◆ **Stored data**
* * * *
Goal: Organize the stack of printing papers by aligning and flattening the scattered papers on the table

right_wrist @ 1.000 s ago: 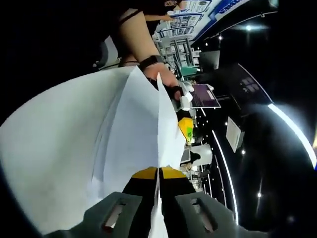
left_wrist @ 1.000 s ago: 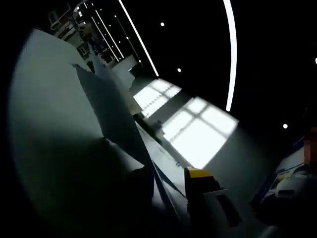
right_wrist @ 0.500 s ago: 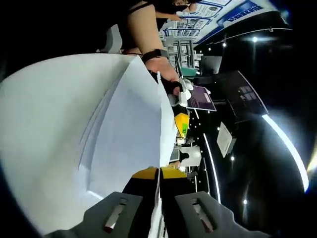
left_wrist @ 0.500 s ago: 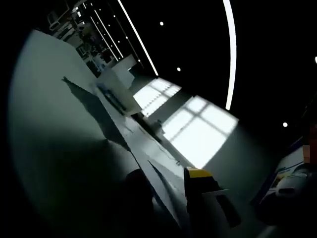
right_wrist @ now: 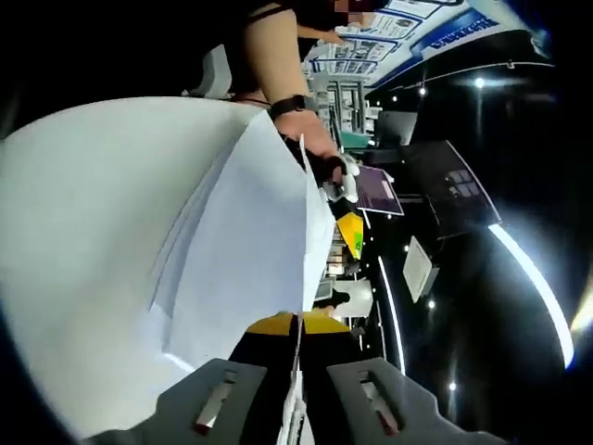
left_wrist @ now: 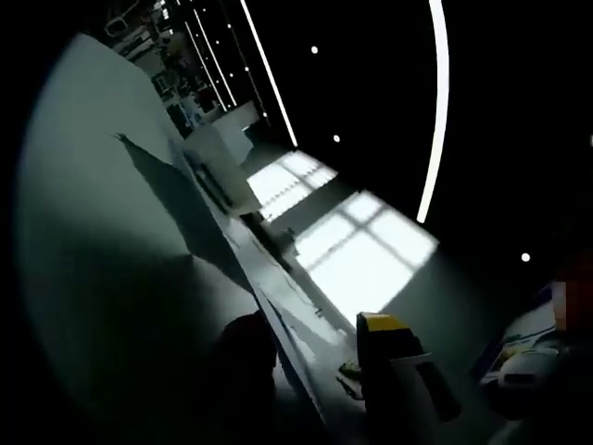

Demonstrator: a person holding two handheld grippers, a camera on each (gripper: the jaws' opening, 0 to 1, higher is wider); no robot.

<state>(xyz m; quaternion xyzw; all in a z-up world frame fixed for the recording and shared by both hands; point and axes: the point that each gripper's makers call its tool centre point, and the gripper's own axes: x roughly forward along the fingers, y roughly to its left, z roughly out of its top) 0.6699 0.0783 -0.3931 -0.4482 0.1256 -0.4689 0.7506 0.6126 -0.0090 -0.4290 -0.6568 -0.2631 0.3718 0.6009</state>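
Paper stack (right_wrist: pixel 139 250) lifted off table, held on edge between my two grippers; sheets fanned, edges uneven. Right gripper (right_wrist: pixel 297 357) jaws closed on stack's near edge. Left gripper (left_wrist: pixel 394 371) at far edge, my hand (right_wrist: pixel 320 153) behind; its grip I cannot tell. Since second ago fan narrower, sheets closing up: alignment progressing, likely tap square next.

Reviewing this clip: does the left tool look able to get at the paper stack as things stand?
Probably yes. In the left gripper view the left tool sits right at the edge of the paper stack, nothing between them; whether it already pinches the sheets is unclear.
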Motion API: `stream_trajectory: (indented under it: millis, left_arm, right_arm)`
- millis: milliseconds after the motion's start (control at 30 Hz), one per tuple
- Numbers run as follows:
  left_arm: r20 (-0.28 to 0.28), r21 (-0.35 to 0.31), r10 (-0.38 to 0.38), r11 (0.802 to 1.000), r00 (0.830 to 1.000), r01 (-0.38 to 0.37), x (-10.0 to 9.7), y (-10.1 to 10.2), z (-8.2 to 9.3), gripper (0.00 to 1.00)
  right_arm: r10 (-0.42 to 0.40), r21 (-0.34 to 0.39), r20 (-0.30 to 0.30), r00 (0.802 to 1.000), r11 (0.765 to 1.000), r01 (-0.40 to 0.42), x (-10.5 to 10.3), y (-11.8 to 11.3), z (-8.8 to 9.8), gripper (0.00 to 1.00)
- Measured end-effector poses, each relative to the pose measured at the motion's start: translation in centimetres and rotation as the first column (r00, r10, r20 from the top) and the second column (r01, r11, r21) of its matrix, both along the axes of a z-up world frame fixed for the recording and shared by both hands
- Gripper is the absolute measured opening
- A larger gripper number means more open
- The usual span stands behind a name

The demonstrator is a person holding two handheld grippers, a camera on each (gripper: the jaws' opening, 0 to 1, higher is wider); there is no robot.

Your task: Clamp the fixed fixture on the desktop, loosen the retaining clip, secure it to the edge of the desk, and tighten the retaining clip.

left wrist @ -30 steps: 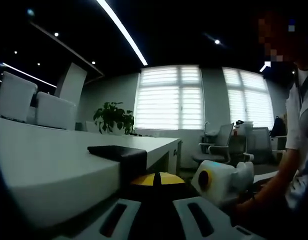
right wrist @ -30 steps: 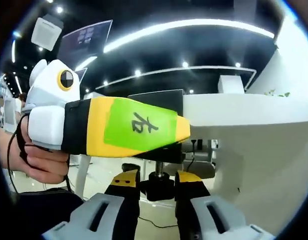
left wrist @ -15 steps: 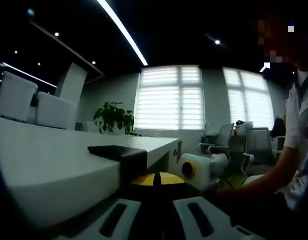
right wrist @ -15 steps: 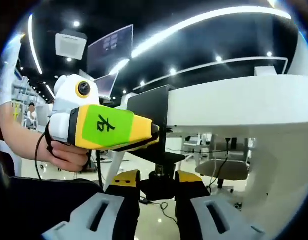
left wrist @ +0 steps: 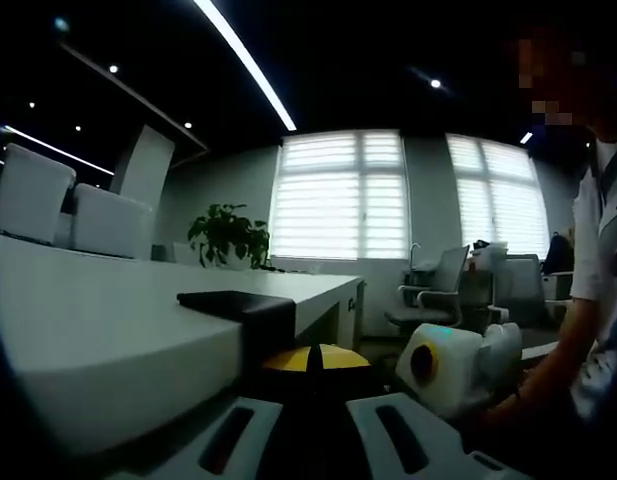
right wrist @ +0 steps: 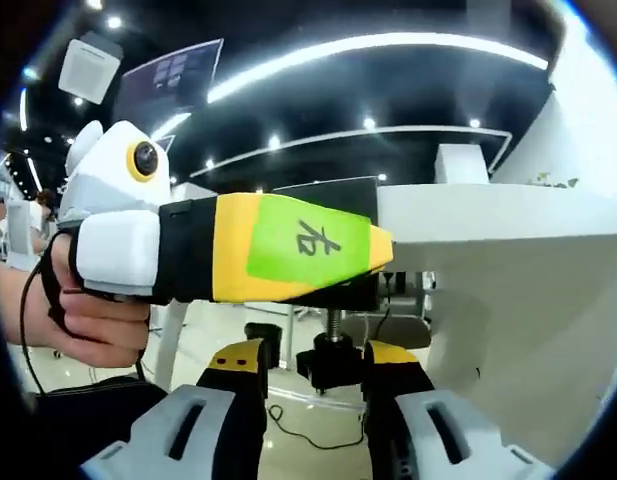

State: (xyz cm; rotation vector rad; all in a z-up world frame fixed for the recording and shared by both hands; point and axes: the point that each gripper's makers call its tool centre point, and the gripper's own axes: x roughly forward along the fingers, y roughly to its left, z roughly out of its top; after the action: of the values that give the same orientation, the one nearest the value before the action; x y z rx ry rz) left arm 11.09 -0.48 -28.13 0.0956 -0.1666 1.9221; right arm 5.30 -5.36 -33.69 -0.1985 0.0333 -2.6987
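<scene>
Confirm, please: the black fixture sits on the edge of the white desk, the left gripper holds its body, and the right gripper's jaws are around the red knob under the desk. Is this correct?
One detail is wrong: the knob is black, not red, as the right gripper view shows. The rest stands: the black fixture sits on the edge of the white desk, the left gripper holds its body, and the right gripper has its jaws around the knob under the desk.

— What can't you make out?
— My left gripper [right wrist: 378, 262] covers most of the black clamp fixture [right wrist: 333, 215] on the white bench [right wrist: 508, 225]. I can't tell whether my right gripper [right wrist: 316, 362] touches the fixture's black screw knob [right wrist: 334, 362].
— And your left gripper view?
— The fixture's lower part is hidden below the bench edge.
</scene>
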Motion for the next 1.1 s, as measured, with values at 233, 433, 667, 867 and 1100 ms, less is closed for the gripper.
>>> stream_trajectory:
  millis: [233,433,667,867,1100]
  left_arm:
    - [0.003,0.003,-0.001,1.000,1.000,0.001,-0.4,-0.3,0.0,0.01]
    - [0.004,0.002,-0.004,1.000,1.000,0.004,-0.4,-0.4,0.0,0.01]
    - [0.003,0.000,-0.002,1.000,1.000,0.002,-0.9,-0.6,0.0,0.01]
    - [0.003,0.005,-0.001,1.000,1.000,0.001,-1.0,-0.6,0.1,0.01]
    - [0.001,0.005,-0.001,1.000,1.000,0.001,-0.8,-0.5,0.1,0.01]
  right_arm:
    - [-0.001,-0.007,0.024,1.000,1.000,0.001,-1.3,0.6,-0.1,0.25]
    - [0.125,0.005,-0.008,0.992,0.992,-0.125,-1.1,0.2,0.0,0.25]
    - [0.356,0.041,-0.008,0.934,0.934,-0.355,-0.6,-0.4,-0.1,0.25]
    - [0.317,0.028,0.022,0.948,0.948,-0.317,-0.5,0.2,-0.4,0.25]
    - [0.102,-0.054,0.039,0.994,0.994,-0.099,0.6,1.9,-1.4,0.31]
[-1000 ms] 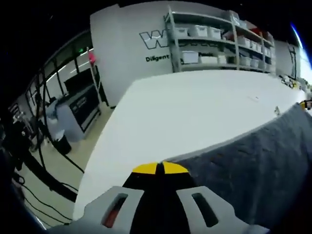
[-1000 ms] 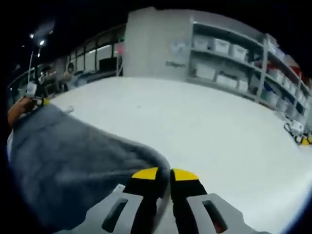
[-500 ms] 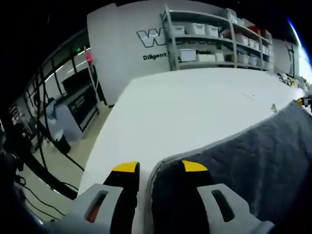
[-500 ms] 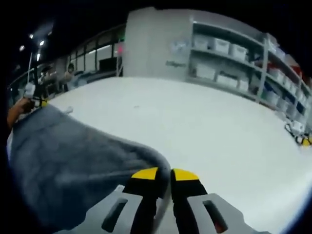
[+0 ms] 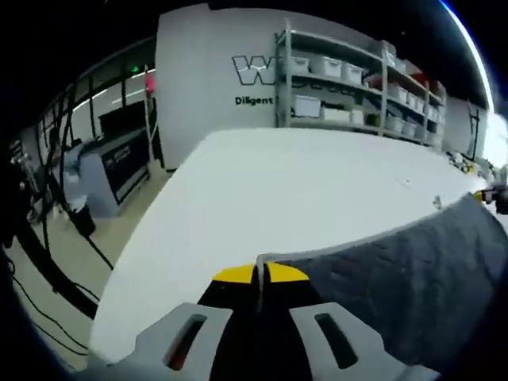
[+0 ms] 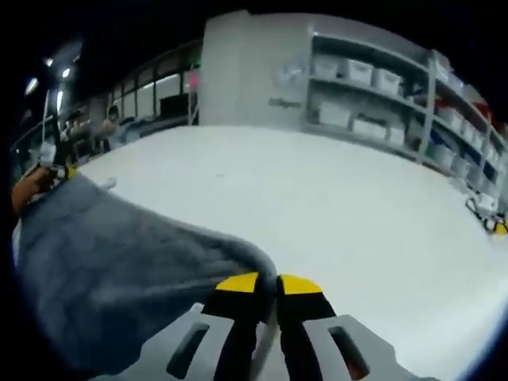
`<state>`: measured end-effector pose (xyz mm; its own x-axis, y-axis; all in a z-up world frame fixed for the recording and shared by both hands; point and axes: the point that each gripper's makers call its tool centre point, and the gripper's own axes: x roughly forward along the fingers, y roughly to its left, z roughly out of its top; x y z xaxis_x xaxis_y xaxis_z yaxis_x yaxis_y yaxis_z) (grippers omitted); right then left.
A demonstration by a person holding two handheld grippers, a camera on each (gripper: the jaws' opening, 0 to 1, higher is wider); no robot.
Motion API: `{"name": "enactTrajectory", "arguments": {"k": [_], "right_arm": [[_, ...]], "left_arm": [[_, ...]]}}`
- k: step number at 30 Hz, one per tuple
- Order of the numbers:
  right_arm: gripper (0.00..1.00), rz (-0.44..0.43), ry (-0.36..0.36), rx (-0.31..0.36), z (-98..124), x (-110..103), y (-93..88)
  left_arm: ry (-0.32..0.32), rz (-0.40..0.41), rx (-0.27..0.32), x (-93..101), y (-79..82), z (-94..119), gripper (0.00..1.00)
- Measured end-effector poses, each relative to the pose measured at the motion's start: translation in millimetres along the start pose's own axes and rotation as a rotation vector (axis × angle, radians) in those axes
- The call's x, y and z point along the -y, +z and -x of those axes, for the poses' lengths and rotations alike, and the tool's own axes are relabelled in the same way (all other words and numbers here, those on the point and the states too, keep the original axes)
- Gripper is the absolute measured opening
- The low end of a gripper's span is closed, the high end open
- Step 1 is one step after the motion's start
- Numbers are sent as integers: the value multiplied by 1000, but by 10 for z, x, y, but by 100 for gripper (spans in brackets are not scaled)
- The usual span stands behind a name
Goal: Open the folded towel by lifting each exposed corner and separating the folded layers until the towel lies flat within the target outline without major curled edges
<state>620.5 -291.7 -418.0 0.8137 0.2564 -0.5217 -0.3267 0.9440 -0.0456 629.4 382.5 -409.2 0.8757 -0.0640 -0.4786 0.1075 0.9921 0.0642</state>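
You have the grey towel pinched at two corners, one in each gripper, and it hangs stretched between them over the white desk. In the left gripper view the left gripper has its yellow-tipped fingers closed together with a thin edge of cloth standing up between them; in the right gripper view the right gripper is likewise closed on the towel's near corner, the cloth falling away to the left. At the far end of the cloth in that view, the other gripper and a hand show small and blurred. Judge the towel as soft, limp and light: it will sag in the middle, drape wherever you let it, and its pile should give the fingers fair friction, though a grip this close to the hem could slip out if you tug hard. Hold at the very corners as you do now and keep an even, gentle tension, so the edges lay down without curling. No target outline is discernible on the desk. The desk top ahead looks broad and bare, giving you plenty of room to lower and spread; mind the desk edge on the left side, beyond which the floor drops away.
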Motion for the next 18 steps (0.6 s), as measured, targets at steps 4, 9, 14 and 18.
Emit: {"name": "enactTrajectory", "arguments": {"k": [4,9,14,18], "right_arm": [[1,22,-15,-1,-39,46,28],[1,31,-28,8,-101,106,70],[1,47,-60,4,-207,205,136],[1,55,-92,-8,-283,313,187]], "left_arm": [[-16,30,0,47,-6,11,2],[-23,13,2,92,-1,2,2],[-13,-47,-3,22,82,-163,1],[-14,-62,9,155,124,-224,1]]}}
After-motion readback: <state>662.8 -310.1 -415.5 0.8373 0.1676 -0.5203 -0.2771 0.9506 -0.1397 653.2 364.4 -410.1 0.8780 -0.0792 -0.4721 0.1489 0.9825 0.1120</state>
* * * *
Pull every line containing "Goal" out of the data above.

◆ **Result**
Goal: Organize the stack of printing papers by aligning and flattening the scattered papers on the table
Goal: Open the folded towel by lifting each exposed corner and separating the folded layers until the towel lies flat within the target outline without major curled edges

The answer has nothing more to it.